- EXERCISE REQUIREMENTS
What is needed is an exact transcription of every record, minus the pictures.

- Source data
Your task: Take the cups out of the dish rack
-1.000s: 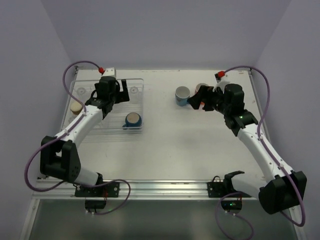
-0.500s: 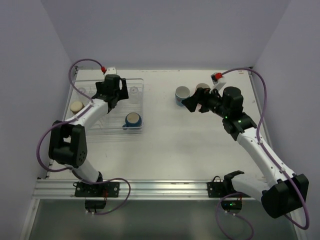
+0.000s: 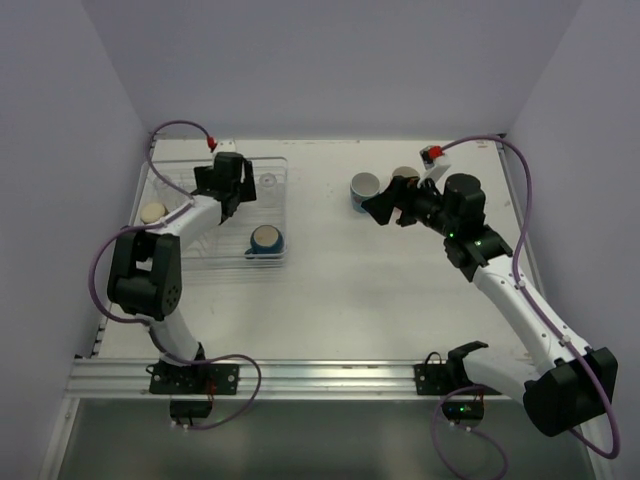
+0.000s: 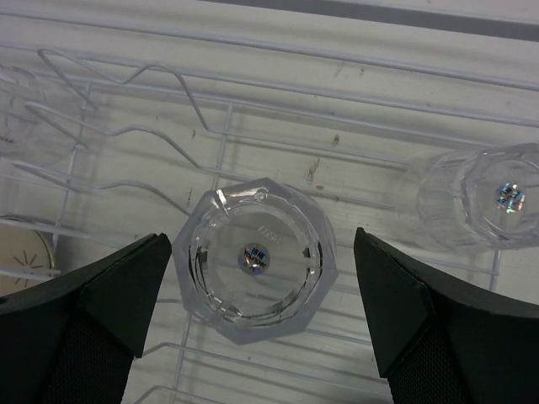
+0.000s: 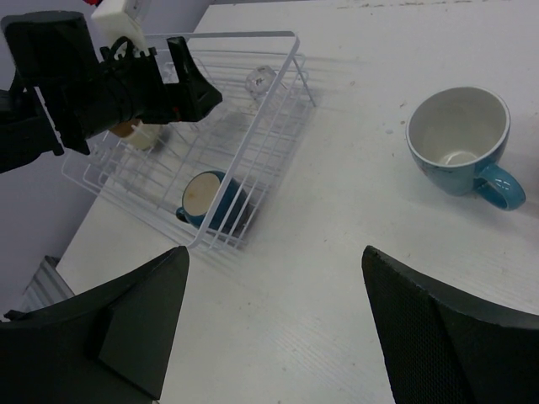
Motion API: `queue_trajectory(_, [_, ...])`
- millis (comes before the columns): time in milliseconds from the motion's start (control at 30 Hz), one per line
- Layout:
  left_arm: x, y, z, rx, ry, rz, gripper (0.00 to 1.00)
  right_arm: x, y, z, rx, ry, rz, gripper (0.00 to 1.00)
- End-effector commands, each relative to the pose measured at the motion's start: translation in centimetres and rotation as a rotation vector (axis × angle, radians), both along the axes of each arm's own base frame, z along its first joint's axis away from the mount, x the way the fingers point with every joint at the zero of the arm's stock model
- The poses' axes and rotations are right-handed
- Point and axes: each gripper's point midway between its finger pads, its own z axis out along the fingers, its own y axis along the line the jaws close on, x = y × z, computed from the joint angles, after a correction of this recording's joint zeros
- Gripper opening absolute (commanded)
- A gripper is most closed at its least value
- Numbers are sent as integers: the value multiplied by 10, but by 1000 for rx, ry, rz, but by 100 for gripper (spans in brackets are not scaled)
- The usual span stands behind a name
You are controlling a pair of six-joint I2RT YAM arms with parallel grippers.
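Recentred left gripper (image 4: 259,240), spread wide, astride clear cup (image 4: 257,257) in dish rack (image 5: 246,139), grasp pending; backed right gripper (image 5: 274,252), spread and empty, off light-blue mug (image 5: 459,139).

My left arm (image 3: 185,225) and right arm (image 3: 520,290) are white tubes with chunky black joints. A purple cable (image 3: 535,180) loops along each, with a red plug (image 3: 433,154) near the wrist. My left tool (image 4: 261,240) and right tool (image 5: 274,252) have broad, matte black wedge fingers (image 4: 93,303).
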Motion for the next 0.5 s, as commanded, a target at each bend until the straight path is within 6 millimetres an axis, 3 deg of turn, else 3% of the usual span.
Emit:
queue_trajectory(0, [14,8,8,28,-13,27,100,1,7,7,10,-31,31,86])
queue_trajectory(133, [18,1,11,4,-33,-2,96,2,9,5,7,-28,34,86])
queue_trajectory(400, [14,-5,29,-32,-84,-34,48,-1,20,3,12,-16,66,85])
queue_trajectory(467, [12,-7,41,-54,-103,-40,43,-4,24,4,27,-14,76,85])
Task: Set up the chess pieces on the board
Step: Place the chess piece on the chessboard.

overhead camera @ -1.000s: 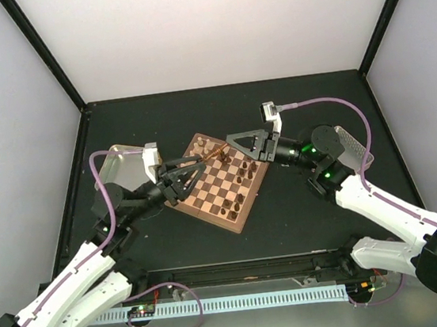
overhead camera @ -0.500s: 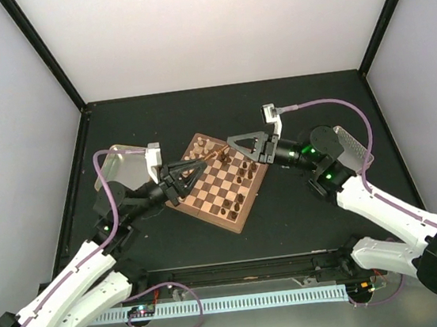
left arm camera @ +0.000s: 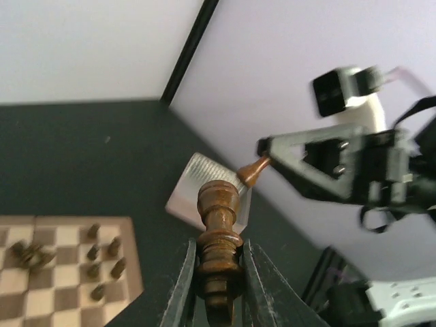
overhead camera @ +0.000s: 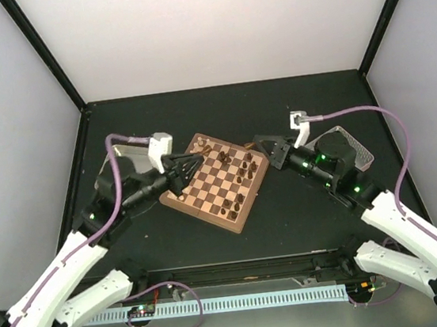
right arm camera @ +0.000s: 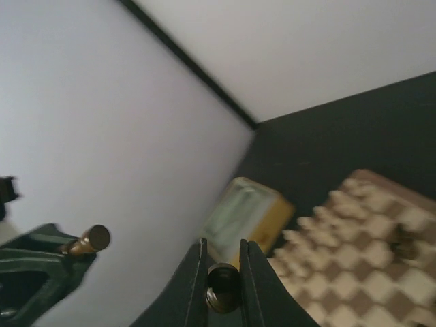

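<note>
Left gripper (left arm camera: pixel 218 251) pinches a turned dark-wood chessman (left arm camera: pixel 218 204)

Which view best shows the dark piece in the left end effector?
Left wrist view: the dark piece stands large in the left end effector. The right wrist view shows it small and end-on; the top view, hardly.
</note>
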Tool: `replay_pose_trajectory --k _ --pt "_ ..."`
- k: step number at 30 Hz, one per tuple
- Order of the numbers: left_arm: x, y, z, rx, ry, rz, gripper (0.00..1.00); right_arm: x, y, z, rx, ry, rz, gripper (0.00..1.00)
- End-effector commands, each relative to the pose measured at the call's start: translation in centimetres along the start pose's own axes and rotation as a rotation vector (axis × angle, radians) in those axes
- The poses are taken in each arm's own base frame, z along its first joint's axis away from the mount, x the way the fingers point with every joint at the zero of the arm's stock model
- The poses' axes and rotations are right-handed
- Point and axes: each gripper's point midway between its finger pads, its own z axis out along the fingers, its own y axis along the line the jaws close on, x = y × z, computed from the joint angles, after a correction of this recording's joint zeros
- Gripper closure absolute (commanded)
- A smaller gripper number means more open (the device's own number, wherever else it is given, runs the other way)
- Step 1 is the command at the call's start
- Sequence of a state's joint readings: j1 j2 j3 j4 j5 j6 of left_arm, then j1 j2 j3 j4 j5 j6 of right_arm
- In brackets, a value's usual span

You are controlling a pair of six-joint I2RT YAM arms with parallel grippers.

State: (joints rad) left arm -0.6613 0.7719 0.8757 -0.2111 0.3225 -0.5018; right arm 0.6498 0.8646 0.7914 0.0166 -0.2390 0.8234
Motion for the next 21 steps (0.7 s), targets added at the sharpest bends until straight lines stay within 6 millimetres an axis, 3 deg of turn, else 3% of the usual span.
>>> replay_pose_trajectory --k 1,8,14,21 --pt "5.6 4.6 1.7 -0.201 0.34 0.043 0.96 0.2 -7.7 -3.1 0.397 -0.063 -0.127 0.97" --pt "11.6 7.9 5.8 -0.405 0.773 0.059 0.96 1.2 -12.1 -7.0 0.605 -0.105 -0.171 0.97" --pt "15.4 9.9 9.2 -0.559 1.027 0.142 0.96 1.9 -13.5 -8.7 0.658 -0.12 -0.182 0.97" --pt "18.3 10.1 11.6 -0.574 1.186 0.168 0.95 2.7 -14.2 -9.6 0.67 -0.128 -0.169 0.97"
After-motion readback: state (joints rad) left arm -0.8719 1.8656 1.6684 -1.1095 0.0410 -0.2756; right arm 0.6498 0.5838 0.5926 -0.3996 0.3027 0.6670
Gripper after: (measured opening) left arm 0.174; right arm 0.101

- RESPONSE TO THIS EXERCISE
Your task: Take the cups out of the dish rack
-1.000s: 
-0.500s: 
+0.000s: 
+0.000s: 
+0.000s: 
Motion API: `queue_trajectory(_, [_, ...])`
- millis (comes before the columns): time in milliseconds from the motion's start (control at 30 Hz), one per line
- Layout:
  left_arm: x, y, z, rx, ry, rz, gripper (0.00 to 1.00)
  right_arm: x, y, z, rx, ry, rz, gripper (0.00 to 1.00)
- End-effector commands, each relative to the pose measured at the motion's start: translation in centimetres and rotation as a rotation vector (axis × angle, radians), both along the axes of each arm's own base frame, z along its first joint's axis away from the mount, x the way the fingers point with every joint at the zero of the arm's stock model
- The poses' axes and rotations are right-handed
- Point and axes: each gripper's point midway between its finger pads, its own z axis out along the fingers, its own y axis along the line the jaws close on, x = y × z, computed from the joint angles, after a correction of this recording's joint zeros
- Gripper opening absolute (commanded)
- A gripper is most closed at its least value
- Numbers are sent as integers: the value multiplied by 10, but by 1000 for rx, ry, rz, but by 100 for gripper (spans in brackets are not scaled)
- The usual span stands behind a name
You are controlling a pair of six-joint I2RT YAM arms with parallel grippers.
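Recentred left gripper (image 4: 259,240), spread wide, astride clear cup (image 4: 257,257) in dish rack (image 5: 246,139), grasp pending; backed right gripper (image 5: 274,252), spread and empty, off light-blue mug (image 5: 459,139).

My left arm (image 3: 185,225) and right arm (image 3: 520,290) are white tubes with chunky black joints. A purple cable (image 3: 535,180) loops along each, with a red plug (image 3: 433,154) near the wrist. My left tool (image 4: 261,240) and right tool (image 5: 274,252) have broad, matte black wedge fingers (image 4: 93,303).
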Motion for the next 0.5 s, as commanded, a target at each bend until the straight path is within 6 millimetres an axis, 3 deg of turn, else 3% of the usual span.
Emit:
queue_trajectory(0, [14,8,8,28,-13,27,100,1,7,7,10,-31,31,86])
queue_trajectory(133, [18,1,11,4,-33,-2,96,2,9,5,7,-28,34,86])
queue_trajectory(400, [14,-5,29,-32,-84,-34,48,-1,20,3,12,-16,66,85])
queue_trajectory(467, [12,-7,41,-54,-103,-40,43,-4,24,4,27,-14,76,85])
Task: Set up the chess pieces on the board
Step: Place the chess piece on the chessboard.

overhead camera @ -1.000s: 
overhead camera @ -0.500s: 
left arm camera @ +0.000s: 
overhead camera @ +0.000s: 
right arm camera @ +0.000s: 

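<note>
Left gripper (left arm camera: pixel 218 251) pinches a turned dark-wood chessman (left arm camera: pixel 218 204)

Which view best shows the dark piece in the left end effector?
Left wrist view: the dark piece stands large in the left end effector. The right wrist view shows it small and end-on; the top view, hardly.
</note>
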Tool: `replay_pose_trajectory --k _ --pt "_ ..."`
- k: step number at 30 Hz, one per tuple
- Order of the numbers: left_arm: x, y, z, rx, ry, rz, gripper (0.00..1.00); right_arm: x, y, z, rx, ry, rz, gripper (0.00..1.00)
- End-effector commands, each relative to the pose measured at the call's start: translation in centimetres along the start pose's own axes and rotation as a rotation vector (axis × angle, radians) in those axes
- The poses are taken in each arm's own base frame, z along its first joint's axis away from the mount, x the way the fingers point with every joint at the zero of the arm's stock model
- The poses' axes and rotations are right-handed
- Point and axes: each gripper's point midway between its finger pads, its own z axis out along the fingers, its own y axis along the line the jaws close on, x = y × z, computed from the joint angles, after a correction of this recording's joint zeros
- Gripper closure absolute (commanded)
- A smaller gripper number means more open (the device's own number, wherever else it is given, runs the other way)
- Step 1 is the command at the call's start
- Sequence of a state's joint readings: j1 j2 j3 j4 j5 j6 of left_arm, then j1 j2 j3 j4 j5 j6 of right_arm
- In brackets, a value's usual span

You are controlling a pair of six-joint I2RT YAM arms with parallel grippers.

State: (joints rad) left arm -0.6613 0.7719 0.8757 -0.2111 0.3225 -0.5018; right arm 0.6498 0.8646 0.7914 0.0166 -0.2390 0.8234
Motion for the next 21 steps (0.7 s), targets added at the sharpest bends until straight lines stay within 6 millimetres an axis, 3 deg of turn, else 3% of the usual span.
>>> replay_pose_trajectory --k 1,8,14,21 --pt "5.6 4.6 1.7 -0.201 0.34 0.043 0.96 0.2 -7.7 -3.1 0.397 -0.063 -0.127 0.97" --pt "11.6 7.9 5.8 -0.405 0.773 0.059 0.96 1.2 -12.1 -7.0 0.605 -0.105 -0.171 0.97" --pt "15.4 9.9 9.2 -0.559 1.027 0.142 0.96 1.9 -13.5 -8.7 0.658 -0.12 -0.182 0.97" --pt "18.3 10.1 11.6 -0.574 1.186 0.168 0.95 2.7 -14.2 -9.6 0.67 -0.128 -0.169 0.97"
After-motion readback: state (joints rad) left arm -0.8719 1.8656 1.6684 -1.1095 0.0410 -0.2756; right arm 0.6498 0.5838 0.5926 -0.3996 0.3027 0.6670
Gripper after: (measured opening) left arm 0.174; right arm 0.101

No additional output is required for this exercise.